> Aim of the exercise: Word for word, repeat each entry that follows.

(Recorded data)
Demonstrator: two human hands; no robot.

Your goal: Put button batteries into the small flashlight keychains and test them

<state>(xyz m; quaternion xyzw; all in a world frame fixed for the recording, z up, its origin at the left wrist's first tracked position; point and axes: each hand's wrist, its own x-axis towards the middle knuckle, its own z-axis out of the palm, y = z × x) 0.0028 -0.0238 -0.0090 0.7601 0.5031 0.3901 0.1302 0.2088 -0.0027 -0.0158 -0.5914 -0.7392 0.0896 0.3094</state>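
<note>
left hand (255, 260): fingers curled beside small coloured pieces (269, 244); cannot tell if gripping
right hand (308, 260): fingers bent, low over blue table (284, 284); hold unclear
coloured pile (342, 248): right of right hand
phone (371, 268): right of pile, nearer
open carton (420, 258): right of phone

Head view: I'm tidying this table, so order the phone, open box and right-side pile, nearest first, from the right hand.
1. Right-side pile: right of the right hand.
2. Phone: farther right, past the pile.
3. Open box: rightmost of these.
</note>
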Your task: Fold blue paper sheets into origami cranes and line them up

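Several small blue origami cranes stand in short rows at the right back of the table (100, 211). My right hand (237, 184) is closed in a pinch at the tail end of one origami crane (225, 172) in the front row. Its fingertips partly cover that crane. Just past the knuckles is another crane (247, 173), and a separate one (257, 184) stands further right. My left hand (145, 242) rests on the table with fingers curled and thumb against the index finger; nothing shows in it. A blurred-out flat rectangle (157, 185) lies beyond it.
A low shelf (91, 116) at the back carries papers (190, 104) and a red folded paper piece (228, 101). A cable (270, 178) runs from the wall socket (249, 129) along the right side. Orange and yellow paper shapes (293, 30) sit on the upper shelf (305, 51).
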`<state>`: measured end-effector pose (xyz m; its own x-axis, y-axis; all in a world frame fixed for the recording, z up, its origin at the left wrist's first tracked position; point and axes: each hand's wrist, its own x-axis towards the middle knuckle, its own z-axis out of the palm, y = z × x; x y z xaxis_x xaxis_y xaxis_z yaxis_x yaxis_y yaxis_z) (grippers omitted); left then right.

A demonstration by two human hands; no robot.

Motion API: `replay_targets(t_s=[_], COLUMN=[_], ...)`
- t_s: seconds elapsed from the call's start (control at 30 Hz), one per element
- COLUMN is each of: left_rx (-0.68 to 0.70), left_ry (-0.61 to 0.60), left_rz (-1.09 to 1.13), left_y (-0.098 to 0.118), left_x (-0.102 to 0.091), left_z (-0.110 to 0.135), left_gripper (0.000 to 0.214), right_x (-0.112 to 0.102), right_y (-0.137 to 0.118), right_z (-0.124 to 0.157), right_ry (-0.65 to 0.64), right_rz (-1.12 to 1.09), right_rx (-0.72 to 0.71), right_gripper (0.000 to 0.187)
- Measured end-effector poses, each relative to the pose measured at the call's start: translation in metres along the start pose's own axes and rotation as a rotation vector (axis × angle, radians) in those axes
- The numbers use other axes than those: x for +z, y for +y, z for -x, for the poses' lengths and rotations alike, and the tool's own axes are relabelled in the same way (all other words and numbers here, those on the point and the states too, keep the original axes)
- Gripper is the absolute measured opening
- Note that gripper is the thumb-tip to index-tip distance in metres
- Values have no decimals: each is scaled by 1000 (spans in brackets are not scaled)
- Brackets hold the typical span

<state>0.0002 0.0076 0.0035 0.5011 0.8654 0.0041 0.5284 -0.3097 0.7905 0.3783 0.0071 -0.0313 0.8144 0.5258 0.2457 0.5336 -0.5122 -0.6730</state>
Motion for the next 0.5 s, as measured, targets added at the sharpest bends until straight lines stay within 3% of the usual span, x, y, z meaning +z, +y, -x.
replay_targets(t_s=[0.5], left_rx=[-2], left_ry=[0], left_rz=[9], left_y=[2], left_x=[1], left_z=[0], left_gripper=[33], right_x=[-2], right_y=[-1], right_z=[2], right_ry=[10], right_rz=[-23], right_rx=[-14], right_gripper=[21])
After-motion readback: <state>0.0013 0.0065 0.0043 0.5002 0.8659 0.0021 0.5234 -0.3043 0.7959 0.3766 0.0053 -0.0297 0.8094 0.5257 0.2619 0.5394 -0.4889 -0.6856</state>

> Reply to the exercise:
Demonstrator: two human hands; no robot.

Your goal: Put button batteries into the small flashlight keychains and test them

<state>(xyz m; quaternion xyzw; all in a world frame fixed for the recording, z up, its origin at the left wrist's first tracked position; point and axes: each hand's wrist, its own x-axis towards the middle knuckle, its own z-axis out of the palm, y = z × x) 0.0028 -0.0238 -0.0090 0.7601 0.5031 0.3901 0.1302 0.2088 -0.0027 -0.0158 -0.5914 -0.7392 0.0896 0.3094</state>
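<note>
left hand (255, 260): fingers curled beside small coloured pieces (269, 244); cannot tell if gripping
right hand (308, 260): fingers bent, low over blue table (284, 284); hold unclear
coloured pile (342, 248): right of right hand
phone (371, 268): right of pile, nearer
open carton (420, 258): right of phone

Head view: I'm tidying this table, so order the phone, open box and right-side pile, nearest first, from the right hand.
1. Right-side pile: right of the right hand.
2. Phone: farther right, past the pile.
3. Open box: rightmost of these.
</note>
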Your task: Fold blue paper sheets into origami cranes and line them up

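Several small blue origami cranes stand in short rows at the right back of the table (100, 211). My right hand (237, 184) is closed in a pinch at the tail end of one origami crane (225, 172) in the front row. Its fingertips partly cover that crane. Just past the knuckles is another crane (247, 173), and a separate one (257, 184) stands further right. My left hand (145, 242) rests on the table with fingers curled and thumb against the index finger; nothing shows in it. A blurred-out flat rectangle (157, 185) lies beyond it.
A low shelf (91, 116) at the back carries papers (190, 104) and a red folded paper piece (228, 101). A cable (270, 178) runs from the wall socket (249, 129) along the right side. Orange and yellow paper shapes (293, 30) sit on the upper shelf (305, 51).
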`<state>`: measured end-effector pose (xyz m; its own x-axis, y-axis; all in a world frame fixed for the recording, z up, its origin at the left wrist's first tracked position; point and axes: each hand's wrist, its own x-axis towards the middle knuckle, its own z-axis out of the palm, y = z × x; x y z xaxis_x xaxis_y xaxis_z yaxis_x yaxis_y yaxis_z) (grippers omitted); left then right.

A demonstration by two human hands; no robot.

Motion API: `replay_targets(t_s=[_], COLUMN=[_], ...)`
- t_s: seconds elapsed from the call's start (control at 30 Hz), one per element
- COLUMN is each of: left_rx (-0.68 to 0.70), left_ry (-0.61 to 0.60), left_rz (-1.09 to 1.13), left_y (-0.098 to 0.118), left_x (-0.102 to 0.091), left_z (-0.110 to 0.135), left_gripper (0.000 to 0.214), right_x (-0.112 to 0.102), right_y (-0.137 to 0.118), right_z (-0.124 to 0.157), right_ry (-0.65 to 0.64), right_rz (-1.12 to 1.09), right_rx (-0.72 to 0.71), right_gripper (0.000 to 0.187)
- Measured end-effector poses, each relative to the pose measured at the call's start: translation in metres along the start pose's own axes and rotation as a rotation vector (axis × angle, radians) in those axes
- The numbers use other axes than those: x for +z, y for +y, z for -x, for the poses' lengths and rotations alike, and the tool's own axes are relabelled in the same way (all other words and numbers here, those on the point and the states too, keep the original axes)
- Gripper is the absolute measured opening
- Note that gripper is the thumb-tip to index-tip distance in metres
- Values have no decimals: each is scaled by 1000 (spans in brackets are not scaled)
- Brackets hold the typical span

<state>0.0002 0.0076 0.0035 0.5011 0.8654 0.0041 0.5284 -0.3097 0.7905 0.3783 0.0071 -0.0313 0.8144 0.5258 0.2457 0.5336 -0.5122 -0.6730</state>
Motion for the next 0.5 s, as measured, targets added at the sharpest bends until straight lines stay within 3% of the usual span, x, y, z meaning +z, +y, -x.
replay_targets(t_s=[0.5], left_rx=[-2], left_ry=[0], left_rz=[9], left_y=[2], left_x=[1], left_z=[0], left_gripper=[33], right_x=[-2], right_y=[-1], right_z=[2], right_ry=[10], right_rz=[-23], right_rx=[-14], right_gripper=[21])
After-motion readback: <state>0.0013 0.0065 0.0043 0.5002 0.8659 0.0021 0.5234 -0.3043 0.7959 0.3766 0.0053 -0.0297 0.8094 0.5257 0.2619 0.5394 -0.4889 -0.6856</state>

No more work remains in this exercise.